Work request: Could you count the lines in the listing that include the word "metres"? Give only the number.

Dataset excerpt:

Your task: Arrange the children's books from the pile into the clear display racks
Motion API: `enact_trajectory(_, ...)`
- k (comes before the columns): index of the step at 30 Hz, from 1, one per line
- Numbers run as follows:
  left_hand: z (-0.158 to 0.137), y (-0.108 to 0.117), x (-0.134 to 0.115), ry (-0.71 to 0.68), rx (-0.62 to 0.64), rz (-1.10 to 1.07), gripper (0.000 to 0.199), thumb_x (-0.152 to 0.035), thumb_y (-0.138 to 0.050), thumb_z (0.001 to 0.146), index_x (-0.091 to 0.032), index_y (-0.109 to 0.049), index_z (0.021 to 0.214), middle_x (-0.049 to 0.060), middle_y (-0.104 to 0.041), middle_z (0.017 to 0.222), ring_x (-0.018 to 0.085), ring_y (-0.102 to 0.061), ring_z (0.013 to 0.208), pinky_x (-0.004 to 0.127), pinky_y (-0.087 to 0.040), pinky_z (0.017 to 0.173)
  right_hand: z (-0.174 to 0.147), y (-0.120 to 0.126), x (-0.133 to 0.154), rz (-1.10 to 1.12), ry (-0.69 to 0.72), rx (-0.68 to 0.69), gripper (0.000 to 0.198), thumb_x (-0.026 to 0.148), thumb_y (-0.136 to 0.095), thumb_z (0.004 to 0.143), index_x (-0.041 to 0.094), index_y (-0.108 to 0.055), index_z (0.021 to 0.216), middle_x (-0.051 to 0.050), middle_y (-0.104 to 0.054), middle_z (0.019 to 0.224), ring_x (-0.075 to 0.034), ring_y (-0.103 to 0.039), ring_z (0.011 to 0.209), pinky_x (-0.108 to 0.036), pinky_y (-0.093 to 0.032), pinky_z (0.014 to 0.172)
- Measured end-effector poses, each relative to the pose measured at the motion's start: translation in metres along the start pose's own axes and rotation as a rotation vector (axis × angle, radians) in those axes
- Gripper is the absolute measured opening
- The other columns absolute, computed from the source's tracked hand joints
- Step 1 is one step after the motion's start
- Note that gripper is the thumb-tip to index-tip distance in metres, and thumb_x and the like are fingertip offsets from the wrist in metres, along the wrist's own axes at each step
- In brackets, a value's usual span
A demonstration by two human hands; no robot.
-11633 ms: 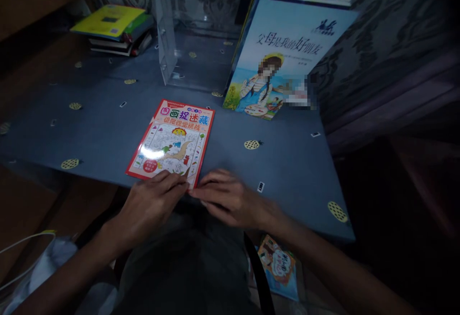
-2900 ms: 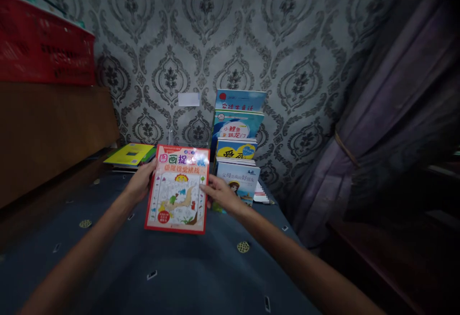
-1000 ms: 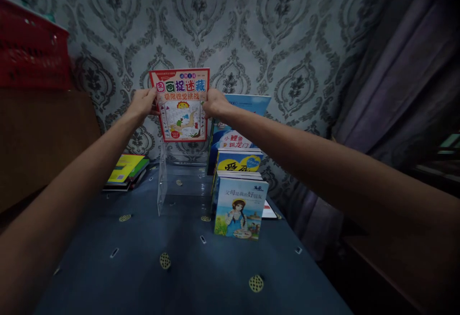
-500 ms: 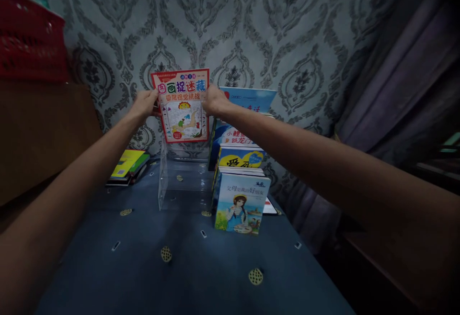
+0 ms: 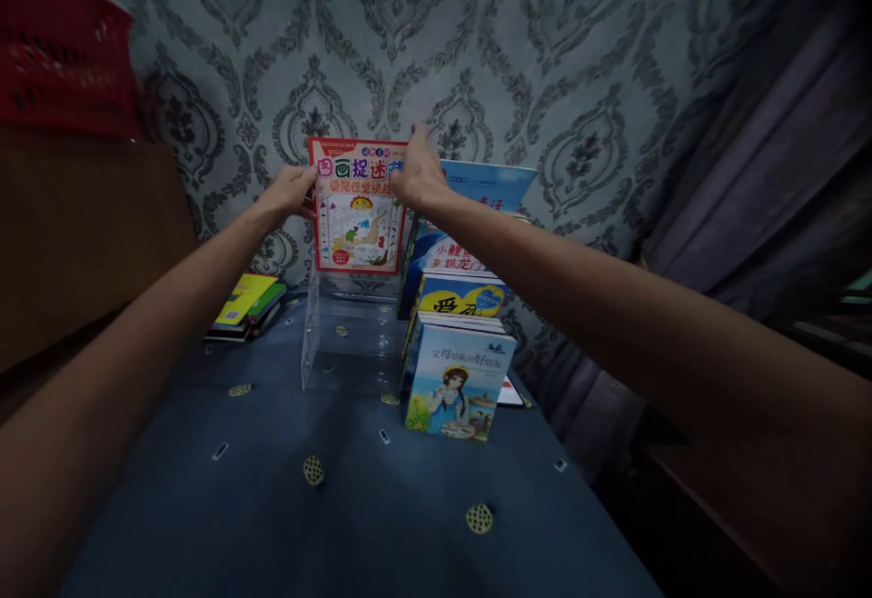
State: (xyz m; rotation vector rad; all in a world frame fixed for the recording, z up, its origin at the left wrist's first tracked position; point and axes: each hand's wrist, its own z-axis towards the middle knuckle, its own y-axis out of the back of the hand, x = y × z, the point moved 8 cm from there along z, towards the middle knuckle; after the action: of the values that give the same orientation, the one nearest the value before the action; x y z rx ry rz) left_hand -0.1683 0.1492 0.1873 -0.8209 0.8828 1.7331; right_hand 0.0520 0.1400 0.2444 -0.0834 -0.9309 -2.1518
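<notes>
A red-bordered children's picture book (image 5: 361,230) stands upright at the top back level of a clear plastic tiered stand (image 5: 311,330). My left hand (image 5: 292,193) is closed on its left edge, with some fingers behind the cover. My right hand (image 5: 421,175) is at the upper right edge, covering part of the title; its fingers are curled, one digit pointing up. Right beside it, several books stand in stepped rows: a blue book (image 5: 490,182) at the back, a yellow-and-blue book (image 5: 463,298), and a light-blue book with a girl in a hat (image 5: 460,384) in front.
A stack of books (image 5: 249,303) lies on the blue patterned tablecloth (image 5: 381,525) at the left. Farther left, a red basket (image 5: 64,57) sits on a brown box (image 5: 95,234). Patterned wallpaper is behind, and a curtain (image 5: 736,180) hangs at the right.
The book has come closer to upright on the stand's back level. My right hand has shifted up along its right edge, with a digit raised; the view has turned slightly.
</notes>
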Motion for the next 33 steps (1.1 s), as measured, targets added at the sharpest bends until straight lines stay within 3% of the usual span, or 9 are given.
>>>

Your solution: 2